WHAT THIS TASK INVOLVES => In the entries that follow, find the line containing "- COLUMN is", then output exactly every line from the first through that one.

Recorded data
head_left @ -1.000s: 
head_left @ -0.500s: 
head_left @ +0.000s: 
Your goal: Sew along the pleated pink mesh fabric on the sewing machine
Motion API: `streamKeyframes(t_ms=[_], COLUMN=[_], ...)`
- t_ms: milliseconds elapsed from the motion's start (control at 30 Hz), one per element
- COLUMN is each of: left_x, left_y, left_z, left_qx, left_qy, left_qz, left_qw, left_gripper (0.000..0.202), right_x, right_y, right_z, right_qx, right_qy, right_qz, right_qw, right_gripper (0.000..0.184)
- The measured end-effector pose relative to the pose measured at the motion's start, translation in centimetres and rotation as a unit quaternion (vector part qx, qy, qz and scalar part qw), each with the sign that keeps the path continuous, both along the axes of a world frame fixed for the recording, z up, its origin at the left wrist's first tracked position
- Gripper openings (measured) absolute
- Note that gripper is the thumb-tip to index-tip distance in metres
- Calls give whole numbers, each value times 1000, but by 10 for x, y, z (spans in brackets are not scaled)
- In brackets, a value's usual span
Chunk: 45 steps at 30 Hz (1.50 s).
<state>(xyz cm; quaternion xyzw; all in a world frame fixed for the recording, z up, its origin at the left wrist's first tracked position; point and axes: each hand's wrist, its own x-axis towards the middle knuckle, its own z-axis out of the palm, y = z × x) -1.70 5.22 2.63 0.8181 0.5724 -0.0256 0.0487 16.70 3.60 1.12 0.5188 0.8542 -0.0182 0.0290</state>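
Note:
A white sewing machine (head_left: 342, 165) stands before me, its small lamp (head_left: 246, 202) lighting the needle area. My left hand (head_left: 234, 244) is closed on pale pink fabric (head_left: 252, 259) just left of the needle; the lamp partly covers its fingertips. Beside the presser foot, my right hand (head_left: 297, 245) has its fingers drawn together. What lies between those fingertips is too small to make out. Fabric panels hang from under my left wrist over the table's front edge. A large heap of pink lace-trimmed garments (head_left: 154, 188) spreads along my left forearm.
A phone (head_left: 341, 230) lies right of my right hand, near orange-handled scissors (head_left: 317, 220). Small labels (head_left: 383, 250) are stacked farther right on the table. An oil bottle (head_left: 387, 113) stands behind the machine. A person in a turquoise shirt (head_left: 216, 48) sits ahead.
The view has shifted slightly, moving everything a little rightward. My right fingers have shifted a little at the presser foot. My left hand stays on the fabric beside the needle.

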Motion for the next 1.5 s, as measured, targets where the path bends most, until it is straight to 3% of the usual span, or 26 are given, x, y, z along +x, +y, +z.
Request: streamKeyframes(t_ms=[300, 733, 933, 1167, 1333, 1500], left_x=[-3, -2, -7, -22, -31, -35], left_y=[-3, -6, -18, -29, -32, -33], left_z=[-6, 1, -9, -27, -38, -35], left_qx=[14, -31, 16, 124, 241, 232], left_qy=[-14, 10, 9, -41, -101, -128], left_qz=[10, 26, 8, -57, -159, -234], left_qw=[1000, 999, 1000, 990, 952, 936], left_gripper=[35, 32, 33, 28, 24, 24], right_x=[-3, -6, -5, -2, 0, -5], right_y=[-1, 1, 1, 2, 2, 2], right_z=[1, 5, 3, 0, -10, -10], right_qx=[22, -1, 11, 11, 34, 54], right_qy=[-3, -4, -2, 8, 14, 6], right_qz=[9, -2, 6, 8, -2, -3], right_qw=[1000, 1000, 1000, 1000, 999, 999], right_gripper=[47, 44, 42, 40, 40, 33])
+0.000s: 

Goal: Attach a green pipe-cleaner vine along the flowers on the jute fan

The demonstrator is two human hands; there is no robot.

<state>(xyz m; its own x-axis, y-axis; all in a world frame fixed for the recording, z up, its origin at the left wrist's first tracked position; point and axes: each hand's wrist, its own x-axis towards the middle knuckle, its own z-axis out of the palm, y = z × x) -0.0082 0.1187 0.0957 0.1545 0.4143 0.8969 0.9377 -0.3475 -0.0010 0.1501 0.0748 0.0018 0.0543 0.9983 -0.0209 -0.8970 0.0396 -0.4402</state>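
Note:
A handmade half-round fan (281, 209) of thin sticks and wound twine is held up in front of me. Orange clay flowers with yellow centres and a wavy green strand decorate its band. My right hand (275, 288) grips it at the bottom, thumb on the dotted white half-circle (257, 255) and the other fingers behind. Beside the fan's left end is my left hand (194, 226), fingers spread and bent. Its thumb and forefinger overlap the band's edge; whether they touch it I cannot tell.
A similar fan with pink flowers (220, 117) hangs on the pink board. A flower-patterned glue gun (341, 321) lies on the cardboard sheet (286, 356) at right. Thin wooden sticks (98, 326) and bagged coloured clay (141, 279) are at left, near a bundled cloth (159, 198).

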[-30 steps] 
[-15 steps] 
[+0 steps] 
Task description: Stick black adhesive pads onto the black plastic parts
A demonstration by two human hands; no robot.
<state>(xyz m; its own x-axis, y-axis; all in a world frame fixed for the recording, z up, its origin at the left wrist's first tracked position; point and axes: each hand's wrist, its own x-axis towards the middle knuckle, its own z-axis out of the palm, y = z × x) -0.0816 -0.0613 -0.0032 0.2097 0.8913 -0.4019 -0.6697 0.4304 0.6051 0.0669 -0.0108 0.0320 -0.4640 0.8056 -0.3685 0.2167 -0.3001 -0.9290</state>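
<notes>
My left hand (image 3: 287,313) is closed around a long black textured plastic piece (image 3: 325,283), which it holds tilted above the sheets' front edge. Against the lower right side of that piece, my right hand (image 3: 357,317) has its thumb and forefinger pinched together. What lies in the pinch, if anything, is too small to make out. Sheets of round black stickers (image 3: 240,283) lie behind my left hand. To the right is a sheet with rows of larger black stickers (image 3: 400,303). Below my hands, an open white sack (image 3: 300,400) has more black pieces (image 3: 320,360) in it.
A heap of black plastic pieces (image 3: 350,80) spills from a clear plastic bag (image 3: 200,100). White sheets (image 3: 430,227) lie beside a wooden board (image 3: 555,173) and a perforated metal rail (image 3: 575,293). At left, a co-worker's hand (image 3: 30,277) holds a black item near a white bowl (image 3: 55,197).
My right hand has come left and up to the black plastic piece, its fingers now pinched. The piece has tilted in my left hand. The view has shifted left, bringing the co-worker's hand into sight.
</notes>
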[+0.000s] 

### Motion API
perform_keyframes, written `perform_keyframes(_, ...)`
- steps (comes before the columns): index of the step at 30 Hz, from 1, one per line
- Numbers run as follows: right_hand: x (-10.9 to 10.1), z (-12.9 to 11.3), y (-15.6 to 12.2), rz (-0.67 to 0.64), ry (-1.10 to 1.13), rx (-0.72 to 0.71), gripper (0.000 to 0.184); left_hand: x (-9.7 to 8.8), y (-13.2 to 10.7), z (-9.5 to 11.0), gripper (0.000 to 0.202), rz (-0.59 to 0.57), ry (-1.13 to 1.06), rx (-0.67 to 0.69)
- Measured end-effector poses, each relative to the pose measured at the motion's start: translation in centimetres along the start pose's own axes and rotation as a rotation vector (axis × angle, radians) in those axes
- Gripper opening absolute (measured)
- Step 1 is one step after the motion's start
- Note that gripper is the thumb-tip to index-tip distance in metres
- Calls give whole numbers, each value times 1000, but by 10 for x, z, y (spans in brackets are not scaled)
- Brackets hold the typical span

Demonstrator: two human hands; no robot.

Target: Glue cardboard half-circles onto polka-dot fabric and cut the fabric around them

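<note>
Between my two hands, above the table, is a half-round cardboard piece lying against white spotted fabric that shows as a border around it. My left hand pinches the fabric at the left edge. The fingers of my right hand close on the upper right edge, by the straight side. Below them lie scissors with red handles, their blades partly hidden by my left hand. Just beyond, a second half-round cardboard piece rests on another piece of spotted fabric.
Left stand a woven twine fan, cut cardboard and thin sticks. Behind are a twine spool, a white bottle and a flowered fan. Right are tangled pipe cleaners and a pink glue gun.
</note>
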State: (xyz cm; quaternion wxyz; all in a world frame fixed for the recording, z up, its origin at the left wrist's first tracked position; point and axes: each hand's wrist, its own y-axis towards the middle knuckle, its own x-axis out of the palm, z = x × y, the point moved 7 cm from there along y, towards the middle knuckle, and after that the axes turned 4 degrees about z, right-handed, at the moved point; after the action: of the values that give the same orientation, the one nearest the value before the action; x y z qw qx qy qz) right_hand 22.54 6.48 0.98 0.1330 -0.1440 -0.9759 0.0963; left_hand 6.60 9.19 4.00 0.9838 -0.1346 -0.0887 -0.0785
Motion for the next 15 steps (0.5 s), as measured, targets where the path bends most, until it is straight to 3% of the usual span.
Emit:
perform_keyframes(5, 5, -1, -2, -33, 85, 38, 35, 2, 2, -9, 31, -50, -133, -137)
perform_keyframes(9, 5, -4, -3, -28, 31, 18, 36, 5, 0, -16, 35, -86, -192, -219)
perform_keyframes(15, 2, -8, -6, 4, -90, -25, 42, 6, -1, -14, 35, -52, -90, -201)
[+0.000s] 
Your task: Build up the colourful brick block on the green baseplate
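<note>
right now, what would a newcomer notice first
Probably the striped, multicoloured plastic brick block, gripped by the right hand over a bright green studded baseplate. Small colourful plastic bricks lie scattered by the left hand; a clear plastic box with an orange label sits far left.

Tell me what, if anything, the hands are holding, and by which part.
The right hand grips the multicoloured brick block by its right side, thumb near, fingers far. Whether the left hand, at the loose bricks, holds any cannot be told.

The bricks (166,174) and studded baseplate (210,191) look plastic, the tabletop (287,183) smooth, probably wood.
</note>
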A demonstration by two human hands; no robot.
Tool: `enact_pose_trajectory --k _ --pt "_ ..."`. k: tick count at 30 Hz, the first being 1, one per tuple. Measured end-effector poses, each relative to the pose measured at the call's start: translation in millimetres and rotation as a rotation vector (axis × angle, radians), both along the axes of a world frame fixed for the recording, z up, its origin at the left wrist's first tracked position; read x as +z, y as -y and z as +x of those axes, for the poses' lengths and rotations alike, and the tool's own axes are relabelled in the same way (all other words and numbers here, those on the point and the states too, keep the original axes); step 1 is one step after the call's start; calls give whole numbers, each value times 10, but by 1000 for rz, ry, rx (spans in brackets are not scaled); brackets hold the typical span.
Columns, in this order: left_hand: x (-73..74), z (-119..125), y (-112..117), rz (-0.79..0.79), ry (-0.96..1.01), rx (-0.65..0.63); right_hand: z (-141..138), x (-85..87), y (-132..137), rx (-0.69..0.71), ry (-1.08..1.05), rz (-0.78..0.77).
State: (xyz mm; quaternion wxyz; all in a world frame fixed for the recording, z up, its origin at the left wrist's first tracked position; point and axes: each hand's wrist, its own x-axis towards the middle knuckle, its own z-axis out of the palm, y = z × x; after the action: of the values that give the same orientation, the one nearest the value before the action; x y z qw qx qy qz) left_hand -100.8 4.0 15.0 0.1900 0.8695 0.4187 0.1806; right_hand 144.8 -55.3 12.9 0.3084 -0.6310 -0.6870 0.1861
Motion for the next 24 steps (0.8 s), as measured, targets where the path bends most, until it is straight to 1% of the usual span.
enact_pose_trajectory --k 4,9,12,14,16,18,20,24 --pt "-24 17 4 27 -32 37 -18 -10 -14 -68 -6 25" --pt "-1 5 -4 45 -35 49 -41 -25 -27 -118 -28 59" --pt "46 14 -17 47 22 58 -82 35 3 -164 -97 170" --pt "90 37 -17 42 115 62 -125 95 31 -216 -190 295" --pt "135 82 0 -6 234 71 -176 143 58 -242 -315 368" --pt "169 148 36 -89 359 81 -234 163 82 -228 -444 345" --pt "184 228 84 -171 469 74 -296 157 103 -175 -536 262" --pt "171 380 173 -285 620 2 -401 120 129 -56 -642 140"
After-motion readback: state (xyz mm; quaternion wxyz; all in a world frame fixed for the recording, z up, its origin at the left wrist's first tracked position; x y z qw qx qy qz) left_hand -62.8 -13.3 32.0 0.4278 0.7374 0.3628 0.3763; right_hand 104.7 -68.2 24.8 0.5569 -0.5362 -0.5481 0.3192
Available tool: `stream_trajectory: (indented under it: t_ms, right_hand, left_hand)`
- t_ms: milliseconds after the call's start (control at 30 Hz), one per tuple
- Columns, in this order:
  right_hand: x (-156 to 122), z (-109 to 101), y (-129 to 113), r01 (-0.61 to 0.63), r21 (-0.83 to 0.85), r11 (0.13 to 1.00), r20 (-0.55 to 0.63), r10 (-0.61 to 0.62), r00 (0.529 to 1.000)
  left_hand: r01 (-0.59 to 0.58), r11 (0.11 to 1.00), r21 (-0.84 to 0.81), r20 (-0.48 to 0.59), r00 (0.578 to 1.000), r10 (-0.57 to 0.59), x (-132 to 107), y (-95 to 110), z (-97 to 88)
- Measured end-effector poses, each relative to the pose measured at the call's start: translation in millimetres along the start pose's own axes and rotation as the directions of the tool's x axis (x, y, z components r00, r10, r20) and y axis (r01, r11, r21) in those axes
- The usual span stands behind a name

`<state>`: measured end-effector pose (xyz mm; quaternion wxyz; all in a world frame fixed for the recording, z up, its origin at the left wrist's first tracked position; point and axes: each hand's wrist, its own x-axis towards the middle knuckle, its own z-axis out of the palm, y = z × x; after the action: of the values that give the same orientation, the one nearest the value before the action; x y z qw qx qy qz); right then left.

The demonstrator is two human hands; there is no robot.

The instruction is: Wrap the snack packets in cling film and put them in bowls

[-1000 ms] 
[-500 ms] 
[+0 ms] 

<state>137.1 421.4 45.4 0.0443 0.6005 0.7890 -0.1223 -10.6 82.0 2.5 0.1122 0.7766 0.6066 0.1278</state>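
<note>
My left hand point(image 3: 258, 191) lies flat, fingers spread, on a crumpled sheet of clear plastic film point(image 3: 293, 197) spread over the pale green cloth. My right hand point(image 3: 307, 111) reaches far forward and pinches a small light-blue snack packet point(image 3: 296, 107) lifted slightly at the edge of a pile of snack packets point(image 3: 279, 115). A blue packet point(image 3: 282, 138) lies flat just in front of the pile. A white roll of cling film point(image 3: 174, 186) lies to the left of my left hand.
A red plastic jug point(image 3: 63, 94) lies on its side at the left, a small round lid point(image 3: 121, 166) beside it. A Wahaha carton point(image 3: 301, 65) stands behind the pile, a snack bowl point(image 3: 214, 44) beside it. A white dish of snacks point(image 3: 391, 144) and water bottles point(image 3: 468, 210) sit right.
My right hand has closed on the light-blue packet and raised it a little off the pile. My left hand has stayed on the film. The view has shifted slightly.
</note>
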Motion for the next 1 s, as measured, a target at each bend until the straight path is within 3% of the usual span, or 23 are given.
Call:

EXERCISE RESULT =>
head_left @ -1.000s: 
head_left @ -0.500s: 
head_left @ +0.000s: 
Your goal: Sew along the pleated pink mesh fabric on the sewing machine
Motion API: `streamKeyframes(t_ms=[_], COLUMN=[_], ...)`
- t_ms: milliseconds elapsed from the motion's start (control at 30 Hz), one per element
- COLUMN is each of: left_x, left_y, left_z, left_qx, left_qy, left_qz, left_qw, left_gripper (0.000..0.202), right_x, right_y, right_z, right_qx, right_qy, right_qz, right_qw, right_gripper (0.000..0.184)

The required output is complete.